抱き上げて懐に入れ、あまりの冷たさに身震いする。
『にぃ、にぁ、にぃ、にぁぁ』
馬鹿だった。
『にぃ、にぁ、にぃ、にぁぁ』
俺は、本当に、馬鹿だった。
何で気付かなかった。何で気付けなかった。
ここまで俺を思ってくれる『家族』が、傍にいたのに!!!!!
「桜!!!雪が、雪がっ」
「雪!!こんな、酷いっ……すぐ病院に運ばないと」
「助かるのか、雪は、死なないと、桜、桜っ」
「落ち着きなさい!!!」
頬にばちんと痛みが走る。
「すぐに病院に運ぶわ、あんたそのまま助手席に乗りなさい。どうせ留守番してろって言っても無理でしょ」
「あ、あぁ」
桜は狼狽えるだけの俺を助手席に叩き込み、3人に留守番を頼み、即座に病院へむかってくれた。

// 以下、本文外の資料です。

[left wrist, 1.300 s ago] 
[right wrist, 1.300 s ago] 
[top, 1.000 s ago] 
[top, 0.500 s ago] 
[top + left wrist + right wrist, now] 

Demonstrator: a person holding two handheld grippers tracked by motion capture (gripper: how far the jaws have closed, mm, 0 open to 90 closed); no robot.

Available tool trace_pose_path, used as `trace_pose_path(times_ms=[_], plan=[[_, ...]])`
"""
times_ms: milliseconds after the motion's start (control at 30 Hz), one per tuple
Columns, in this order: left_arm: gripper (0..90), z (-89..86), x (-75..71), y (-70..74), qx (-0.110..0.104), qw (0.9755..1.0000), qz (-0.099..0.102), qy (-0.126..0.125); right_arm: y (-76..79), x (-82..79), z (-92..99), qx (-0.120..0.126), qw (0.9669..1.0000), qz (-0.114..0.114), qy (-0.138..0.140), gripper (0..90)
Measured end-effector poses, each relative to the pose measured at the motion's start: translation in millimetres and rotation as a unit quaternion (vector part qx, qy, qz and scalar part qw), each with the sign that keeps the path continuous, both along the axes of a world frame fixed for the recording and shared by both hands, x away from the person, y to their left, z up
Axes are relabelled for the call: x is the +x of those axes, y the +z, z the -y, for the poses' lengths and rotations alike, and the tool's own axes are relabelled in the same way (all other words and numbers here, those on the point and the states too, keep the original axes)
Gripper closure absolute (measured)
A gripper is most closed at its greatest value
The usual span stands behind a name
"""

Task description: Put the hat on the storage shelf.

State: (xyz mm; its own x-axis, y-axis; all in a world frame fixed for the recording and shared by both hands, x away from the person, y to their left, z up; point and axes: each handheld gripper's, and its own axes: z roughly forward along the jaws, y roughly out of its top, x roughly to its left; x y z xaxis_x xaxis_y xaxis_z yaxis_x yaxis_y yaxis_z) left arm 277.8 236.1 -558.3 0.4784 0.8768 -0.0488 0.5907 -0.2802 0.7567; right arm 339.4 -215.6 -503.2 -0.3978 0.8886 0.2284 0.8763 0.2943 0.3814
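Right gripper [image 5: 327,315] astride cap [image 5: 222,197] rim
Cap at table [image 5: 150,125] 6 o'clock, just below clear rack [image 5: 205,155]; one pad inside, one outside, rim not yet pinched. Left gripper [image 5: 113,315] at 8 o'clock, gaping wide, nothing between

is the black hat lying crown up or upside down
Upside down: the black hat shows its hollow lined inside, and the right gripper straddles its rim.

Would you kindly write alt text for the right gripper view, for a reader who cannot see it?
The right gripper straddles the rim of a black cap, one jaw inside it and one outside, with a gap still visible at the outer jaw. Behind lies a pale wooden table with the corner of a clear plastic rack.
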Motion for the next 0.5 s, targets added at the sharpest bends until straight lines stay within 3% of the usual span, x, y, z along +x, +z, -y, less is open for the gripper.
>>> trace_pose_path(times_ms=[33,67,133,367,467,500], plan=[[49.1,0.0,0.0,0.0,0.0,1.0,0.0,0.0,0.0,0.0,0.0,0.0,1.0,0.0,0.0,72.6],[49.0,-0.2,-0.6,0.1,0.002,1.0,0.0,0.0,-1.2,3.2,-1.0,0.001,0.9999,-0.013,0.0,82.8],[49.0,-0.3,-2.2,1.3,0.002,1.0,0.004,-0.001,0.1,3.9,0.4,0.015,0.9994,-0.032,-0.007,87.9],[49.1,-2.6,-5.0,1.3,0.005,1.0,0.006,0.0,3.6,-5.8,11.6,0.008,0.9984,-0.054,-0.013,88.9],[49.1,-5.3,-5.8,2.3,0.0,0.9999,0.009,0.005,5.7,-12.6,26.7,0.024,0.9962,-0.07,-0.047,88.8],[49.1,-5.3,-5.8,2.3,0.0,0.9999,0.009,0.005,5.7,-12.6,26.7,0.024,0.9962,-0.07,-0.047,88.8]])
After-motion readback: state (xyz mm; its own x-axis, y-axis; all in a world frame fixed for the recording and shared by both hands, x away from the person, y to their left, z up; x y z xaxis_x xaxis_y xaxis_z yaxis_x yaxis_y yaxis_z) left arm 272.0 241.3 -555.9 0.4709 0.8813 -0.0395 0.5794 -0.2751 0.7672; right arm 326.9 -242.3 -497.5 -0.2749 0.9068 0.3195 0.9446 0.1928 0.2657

ハンズフリーで病院に電話連絡をしていたんだろう、着いた途端に院長先生が飛び出してきた。
それからの事は、あまり覚えていない。
寒い中、寝間着だけで床下に潜っていたのが祟ったのか、病院で意識を失いなんと救急搬送されてしまったらしい。
らしい、というか、動物病院の手術室前で意識が途切れたので、後で桜に聞いた。またすごく怒られた。